Un peu plus tard, elles étaient face à face, deux tasses de thé vert entre elles. Vika tournait un anneau en argent.
— J’ai rencontré Sergueï il y a un an, murmura-t-elle. Il est venu dans un café, m’a dit que je ressemblais à une actrice de sa série favorite.

Anna sentit un coup au cœur : il y a un an, elle croyait leur mariage solide, ils parlaient bébé.
— Il m’a raconté son divorce récent, reprit Vika. Que sa femme était partie avec un autre.

Il m’a montré plusieurs fois l’appartement ; il n’y avait presque pas d’affaires féminines.

— Il les cachait, comprit Anna : leurs photos disparaissaient parfois… pour mieux réapparaître.

— Il m’a demandé en mariage il y a trois semaines, avoua Vika. On a choisi les bagues. Il disait qu’il fallait attendre la fin des travaux pour que je m’installe.

— Et vous avez voulu arriver plus tôt ?

— Faire une surprise, ricana-t-elle. Surprise réussie, on dirait.

Anna sentit la colère monter — contre Sergueï. Quelle duplicité !
— Vous ne vous doutiez de rien ? demanda Vika.

— Je pressentais quelque chose, confessa Anna. Mais pas cette ampleur…

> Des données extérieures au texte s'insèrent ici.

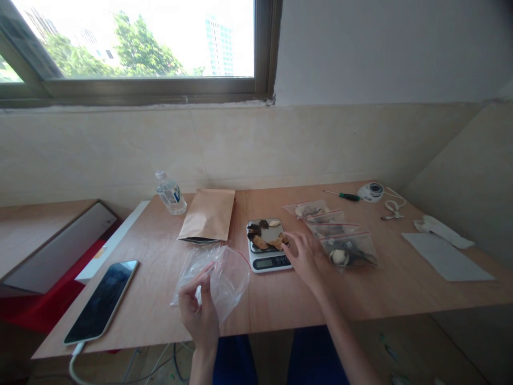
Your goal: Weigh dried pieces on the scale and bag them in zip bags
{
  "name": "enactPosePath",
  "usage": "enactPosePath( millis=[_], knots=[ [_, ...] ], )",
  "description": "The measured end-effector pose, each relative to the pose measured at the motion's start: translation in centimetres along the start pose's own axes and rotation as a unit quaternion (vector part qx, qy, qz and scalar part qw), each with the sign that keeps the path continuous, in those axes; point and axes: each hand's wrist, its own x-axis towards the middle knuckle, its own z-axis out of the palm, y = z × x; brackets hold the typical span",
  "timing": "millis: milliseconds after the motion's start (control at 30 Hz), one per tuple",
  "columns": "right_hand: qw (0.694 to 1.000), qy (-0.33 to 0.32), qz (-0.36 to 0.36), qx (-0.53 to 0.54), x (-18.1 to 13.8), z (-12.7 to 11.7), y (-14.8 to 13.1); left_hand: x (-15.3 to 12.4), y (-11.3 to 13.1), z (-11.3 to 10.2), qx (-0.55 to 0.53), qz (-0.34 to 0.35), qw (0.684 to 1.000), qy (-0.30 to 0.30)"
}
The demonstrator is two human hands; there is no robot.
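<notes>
My left hand [200,305] pinches the edge of a clear zip bag [230,283], its mouth facing the scale. My right hand [300,254] reaches over the right side of a digital kitchen scale [272,262]. Its thumb and fingertips close on a brown dried piece [277,244] lying at the plate's front right. Around the plate lie another brown piece [259,243], dark dried pieces [253,230] and a pale slice [274,223]. The scale's display is too small to read.
Several filled zip bags [348,251] lie right of the scale. Behind the clear bag is a brown paper pouch [210,214], beside a plastic bottle [171,195]. A phone [102,302] lies left. Farther right are a screwdriver [348,197], a white camera [371,191] and white paper [447,256].
</notes>
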Motion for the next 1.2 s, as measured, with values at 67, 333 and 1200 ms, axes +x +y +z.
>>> enactPosePath(
  millis=[67,333,1200],
  knots=[
    [1.000,-0.002,0.006,-0.011,0.6,0.6,0.1,0.0,-0.1,-0.1,0.000,0.004,1.000,-0.002],
    [0.997,0.069,0.017,0.022,-0.2,-0.2,0.4,0.1,-0.3,-0.4,0.014,0.011,1.000,0.000],
    [1.000,0.014,0.011,-0.023,-2.1,-1.4,0.2,-0.8,-0.6,1.0,0.009,-0.039,0.998,-0.051]
  ],
)
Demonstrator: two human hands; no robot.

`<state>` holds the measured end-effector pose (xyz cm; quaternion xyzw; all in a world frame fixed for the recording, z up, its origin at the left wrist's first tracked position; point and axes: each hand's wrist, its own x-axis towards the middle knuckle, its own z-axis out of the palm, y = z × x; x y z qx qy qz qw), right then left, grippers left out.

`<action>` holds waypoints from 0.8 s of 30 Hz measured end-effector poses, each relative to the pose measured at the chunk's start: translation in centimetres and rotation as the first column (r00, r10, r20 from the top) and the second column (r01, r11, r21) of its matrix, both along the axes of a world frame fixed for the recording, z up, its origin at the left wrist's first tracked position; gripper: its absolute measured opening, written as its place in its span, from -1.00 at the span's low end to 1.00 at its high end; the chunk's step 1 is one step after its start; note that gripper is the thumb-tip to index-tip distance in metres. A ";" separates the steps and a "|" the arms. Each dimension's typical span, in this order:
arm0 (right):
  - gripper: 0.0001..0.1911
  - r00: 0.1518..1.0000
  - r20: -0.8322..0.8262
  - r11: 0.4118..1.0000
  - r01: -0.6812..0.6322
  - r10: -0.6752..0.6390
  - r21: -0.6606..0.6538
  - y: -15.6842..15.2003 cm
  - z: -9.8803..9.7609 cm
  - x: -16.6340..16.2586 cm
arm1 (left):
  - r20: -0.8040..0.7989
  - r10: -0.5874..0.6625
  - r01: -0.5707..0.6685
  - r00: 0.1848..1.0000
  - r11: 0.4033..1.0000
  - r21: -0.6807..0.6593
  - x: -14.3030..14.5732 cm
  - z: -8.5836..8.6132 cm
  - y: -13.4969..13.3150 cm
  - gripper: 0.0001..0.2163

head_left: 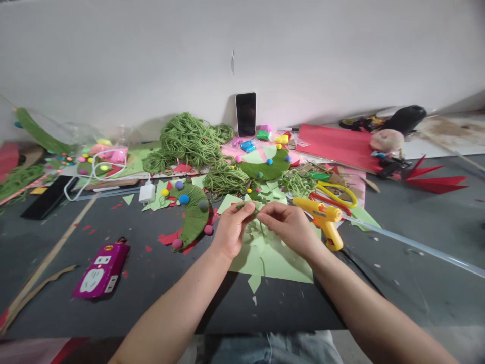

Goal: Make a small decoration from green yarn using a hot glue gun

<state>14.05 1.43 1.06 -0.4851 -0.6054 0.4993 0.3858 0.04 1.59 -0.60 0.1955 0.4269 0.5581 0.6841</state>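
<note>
My left hand (pixel 232 228) and my right hand (pixel 288 225) meet over a light green paper sheet (pixel 275 259) on the dark table (pixel 151 283). Both pinch a small green yarn-wrapped piece (pixel 253 207) held between their fingertips, with a thin green strand hanging below it. A yellow glue gun (pixel 324 218) lies just right of my right hand. A green yarn-covered curved shape with coloured pom-poms (pixel 193 212) lies left of my left hand.
A heap of green yarn (pixel 187 139) sits at the back, with a phone (pixel 246 114) leaning on the wall. Yellow scissors (pixel 335 194), a white charger (pixel 147 192), a magenta power strip (pixel 102 270), red paper (pixel 333 144) and a long clear stick (pixel 417 246) lie around.
</note>
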 end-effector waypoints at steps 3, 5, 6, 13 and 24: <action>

Un bruit de voiture se fit entendre. Les deux femmes se figèrent.
— C’est sa voiture, blêmit Vika.

— Restez ici, dit Anna en se levant.

Le clé tourna, Sergueï entra, bouquet de roses rouges en mains. Voyant Anna, il se figea.
— Tu n’es pas au travail ? demanda-t-il, cachant les fleurs.

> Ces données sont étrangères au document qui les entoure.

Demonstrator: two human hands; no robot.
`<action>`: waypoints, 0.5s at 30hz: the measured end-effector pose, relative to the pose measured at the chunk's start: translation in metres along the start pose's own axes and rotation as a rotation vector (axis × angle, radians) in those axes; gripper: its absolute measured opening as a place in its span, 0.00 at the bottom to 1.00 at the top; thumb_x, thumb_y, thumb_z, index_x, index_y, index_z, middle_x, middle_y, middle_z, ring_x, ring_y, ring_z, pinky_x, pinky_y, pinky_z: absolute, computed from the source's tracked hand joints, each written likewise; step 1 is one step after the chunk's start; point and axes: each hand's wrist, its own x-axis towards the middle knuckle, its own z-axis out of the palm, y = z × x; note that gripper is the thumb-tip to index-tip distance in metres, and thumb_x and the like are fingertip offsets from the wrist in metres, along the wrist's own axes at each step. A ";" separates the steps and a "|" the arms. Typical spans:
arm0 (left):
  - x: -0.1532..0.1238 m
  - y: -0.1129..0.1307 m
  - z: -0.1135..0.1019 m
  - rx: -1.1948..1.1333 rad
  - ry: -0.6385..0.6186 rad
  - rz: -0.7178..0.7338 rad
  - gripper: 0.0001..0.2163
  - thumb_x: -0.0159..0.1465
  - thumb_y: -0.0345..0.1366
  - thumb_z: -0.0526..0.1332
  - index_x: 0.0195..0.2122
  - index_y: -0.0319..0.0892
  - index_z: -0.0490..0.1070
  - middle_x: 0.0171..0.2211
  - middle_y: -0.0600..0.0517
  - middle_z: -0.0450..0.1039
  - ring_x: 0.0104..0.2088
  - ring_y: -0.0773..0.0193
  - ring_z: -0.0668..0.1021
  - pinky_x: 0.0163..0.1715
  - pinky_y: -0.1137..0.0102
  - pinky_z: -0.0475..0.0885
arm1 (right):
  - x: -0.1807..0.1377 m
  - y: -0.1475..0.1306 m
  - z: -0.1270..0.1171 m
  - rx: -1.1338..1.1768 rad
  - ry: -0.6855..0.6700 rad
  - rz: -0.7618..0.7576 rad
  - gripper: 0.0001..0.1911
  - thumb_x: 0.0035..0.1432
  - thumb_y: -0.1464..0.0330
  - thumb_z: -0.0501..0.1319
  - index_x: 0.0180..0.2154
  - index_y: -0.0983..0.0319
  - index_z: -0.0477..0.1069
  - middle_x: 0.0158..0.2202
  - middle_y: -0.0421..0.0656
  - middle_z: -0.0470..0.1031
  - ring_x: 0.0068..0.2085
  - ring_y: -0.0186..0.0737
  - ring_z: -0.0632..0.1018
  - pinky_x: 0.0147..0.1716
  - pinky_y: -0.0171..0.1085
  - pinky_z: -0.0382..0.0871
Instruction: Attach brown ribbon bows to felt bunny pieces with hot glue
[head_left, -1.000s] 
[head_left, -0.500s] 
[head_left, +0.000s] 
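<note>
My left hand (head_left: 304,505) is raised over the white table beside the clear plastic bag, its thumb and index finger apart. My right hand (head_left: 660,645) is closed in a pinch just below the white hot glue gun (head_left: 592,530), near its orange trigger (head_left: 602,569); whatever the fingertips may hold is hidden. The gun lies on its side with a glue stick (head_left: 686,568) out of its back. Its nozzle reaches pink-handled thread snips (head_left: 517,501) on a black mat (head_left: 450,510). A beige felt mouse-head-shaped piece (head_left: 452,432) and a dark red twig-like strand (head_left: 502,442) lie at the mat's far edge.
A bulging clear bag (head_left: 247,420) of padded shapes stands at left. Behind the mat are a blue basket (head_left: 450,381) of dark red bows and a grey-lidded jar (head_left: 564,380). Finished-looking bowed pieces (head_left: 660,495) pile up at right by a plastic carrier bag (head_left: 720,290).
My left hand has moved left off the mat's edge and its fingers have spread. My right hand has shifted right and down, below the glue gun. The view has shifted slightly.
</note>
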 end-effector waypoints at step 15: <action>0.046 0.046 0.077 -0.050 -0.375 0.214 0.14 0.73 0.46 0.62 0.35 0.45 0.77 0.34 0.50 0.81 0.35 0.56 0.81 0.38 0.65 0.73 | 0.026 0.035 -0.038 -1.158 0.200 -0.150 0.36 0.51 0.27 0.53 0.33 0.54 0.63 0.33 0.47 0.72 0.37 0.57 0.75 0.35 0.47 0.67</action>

— J’ai un jour de congé. Et toi, pas de réunion à sept heures ?

Tendu, il balbutia :
— Elle a été déplacée. Écoute, je dois…

— Te changer ? acheva Anna… pour ton rendez-vous avec Vika ?

Il lança un regard paniqué vers la cuisine.
— De quoi parles-tu ? Quelle Vika ?

— Belle blonde, vingt-huit ans, future épouse, énuméra Anna d’une voix posée. Les roses sont pour elle, non ? Celle à qui tu as dit que j’étais ton ex.

Le bouquet glissa de ses mains.

— Elle… elle est là ?

Vika apparut sur le seuil.
— Oui, je suis là, dit-elle, la voix tremblante. Explique-moi : pourquoi avoir menti sur ton divorce ? Sur l’appartement vide ?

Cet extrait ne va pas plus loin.